I listened to Bookmarks Are People Too on a weekday morning when I was procrastinating on something difficult, and the experience of hearing Henry Winkler read this story about a boy for whom reading is torture had a quality I had not anticipated: it moved me more than I expected a fifty-seven-minute early chapter book to do. Winkler has spoken publicly about his own dyslexia and the decades during which he was not diagnosed and not understood. He began writing the Hank Zipzer series as an adult specifically because he wanted children who experienced learning like he did to have a fictional friend who understood. That origin story is present in every paragraph of this audiobook.

Hank is funny, sociable, and well-liked by his classmates. He also cannot read a script without his brain turning into what he describes as soggy oatmeal. When his class decides to put on a play, Hank is the only one who is not excited. The challenge is not whether Hank will get a part, but how he will get a part, and what that process teaches him about other ways of knowing things that a page of text does not measure.

What the Frozen Brain Feels Like from the Inside

The great achievement of the Here’s Hank series, and this first entry in particular, is the way it renders a specific cognitive experience from the inside without pathologizing it or turning it into a tragedy. When Hank’s brain freezes in front of the script, that is not a metaphor for stupidity; it is a description of a real phenomenon that many children recognize in themselves but have not seen named honestly in fiction. Winkler’s narration adds the final layer: he is not acting this experience, he is remembering it, and the difference is audible.

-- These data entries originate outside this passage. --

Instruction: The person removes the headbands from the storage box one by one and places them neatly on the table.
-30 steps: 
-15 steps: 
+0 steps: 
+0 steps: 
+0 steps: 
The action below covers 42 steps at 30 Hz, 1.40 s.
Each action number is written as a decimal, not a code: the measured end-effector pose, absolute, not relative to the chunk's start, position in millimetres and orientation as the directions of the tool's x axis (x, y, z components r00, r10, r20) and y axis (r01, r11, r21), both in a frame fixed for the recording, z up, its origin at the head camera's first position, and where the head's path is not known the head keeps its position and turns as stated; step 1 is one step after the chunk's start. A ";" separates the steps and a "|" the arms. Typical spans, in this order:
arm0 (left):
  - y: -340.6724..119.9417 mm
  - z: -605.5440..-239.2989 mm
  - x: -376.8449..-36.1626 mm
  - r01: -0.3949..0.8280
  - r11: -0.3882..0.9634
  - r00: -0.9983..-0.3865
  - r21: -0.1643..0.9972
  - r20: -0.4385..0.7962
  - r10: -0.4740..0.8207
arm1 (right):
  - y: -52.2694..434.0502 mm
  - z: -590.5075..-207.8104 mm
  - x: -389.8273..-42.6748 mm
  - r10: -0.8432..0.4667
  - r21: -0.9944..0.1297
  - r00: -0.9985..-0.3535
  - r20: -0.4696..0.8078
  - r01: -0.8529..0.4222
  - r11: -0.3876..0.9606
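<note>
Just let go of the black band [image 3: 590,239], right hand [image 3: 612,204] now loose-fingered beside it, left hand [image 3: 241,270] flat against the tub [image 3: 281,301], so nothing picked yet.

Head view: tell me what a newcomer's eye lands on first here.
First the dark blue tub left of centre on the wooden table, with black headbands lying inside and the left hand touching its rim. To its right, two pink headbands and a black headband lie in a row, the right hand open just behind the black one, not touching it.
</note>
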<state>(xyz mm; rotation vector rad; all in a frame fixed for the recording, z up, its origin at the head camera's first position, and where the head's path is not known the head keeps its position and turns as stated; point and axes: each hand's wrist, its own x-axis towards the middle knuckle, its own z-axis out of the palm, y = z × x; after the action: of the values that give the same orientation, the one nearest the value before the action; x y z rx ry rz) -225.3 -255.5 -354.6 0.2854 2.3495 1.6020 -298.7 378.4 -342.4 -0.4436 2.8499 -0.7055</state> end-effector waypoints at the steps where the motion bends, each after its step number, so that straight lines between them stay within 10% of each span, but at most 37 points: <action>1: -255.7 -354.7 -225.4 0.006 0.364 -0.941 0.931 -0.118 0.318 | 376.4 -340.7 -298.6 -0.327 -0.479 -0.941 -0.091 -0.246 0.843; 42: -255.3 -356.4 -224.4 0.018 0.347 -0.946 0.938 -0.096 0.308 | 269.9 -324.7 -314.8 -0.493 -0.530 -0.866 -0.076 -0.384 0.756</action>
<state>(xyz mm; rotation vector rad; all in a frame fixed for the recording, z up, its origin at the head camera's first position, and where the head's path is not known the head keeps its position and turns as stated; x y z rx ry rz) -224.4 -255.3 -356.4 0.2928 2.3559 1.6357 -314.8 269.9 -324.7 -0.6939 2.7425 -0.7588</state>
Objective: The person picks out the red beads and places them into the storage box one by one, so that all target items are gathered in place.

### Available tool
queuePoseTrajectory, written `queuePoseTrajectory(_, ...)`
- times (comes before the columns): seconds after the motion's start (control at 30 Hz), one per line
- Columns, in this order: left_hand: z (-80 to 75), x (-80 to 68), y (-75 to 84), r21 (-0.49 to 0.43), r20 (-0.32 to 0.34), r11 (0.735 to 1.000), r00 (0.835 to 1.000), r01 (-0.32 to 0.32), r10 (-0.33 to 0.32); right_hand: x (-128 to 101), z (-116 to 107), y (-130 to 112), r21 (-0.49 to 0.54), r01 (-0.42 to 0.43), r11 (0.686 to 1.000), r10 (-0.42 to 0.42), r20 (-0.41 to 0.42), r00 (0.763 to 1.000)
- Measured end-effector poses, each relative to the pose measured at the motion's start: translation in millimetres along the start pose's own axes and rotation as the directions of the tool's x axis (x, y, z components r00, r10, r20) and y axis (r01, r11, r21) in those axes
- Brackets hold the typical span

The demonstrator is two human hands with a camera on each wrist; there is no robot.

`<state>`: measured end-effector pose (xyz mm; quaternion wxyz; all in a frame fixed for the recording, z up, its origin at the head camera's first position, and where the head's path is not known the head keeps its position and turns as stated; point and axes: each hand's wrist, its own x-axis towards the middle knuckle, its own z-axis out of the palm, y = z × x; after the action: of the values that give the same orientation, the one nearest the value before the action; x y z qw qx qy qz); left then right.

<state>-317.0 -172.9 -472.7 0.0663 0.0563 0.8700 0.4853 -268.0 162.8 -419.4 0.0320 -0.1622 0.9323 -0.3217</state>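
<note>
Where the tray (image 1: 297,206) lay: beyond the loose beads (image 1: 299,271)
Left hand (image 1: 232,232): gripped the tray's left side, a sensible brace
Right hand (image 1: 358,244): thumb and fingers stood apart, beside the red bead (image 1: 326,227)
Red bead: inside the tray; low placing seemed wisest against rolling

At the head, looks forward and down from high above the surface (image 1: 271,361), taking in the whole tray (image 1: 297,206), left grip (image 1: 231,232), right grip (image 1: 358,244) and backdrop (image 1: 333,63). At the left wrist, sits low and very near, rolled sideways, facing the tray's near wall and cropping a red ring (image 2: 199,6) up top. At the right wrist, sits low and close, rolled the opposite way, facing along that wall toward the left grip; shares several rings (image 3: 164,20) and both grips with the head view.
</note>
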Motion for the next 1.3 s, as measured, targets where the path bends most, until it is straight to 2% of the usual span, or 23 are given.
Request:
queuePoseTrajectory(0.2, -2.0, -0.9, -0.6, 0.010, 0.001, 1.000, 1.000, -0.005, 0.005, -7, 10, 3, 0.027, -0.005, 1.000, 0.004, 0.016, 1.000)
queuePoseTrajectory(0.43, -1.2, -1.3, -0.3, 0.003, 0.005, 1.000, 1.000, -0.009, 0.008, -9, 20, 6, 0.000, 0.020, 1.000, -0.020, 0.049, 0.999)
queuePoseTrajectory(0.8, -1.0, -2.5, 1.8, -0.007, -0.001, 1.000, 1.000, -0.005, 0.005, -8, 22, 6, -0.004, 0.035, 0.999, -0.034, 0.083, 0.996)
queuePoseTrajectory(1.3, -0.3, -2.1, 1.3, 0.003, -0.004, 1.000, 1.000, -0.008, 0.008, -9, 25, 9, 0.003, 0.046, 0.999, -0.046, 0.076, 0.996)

One reviewer observes that Hank has such a positive attitude despite his difficulties, which is accurate but understates what the book is doing. Hank does not simply stay cheerful. He finds alternative routes. He uses his humor, his memory for things he has heard, and his ability to connect with people to navigate a system that was not designed for how his brain works. That is a more sophisticated message than stay positive, and it is one that children with any kind of learning difference will find genuinely useful.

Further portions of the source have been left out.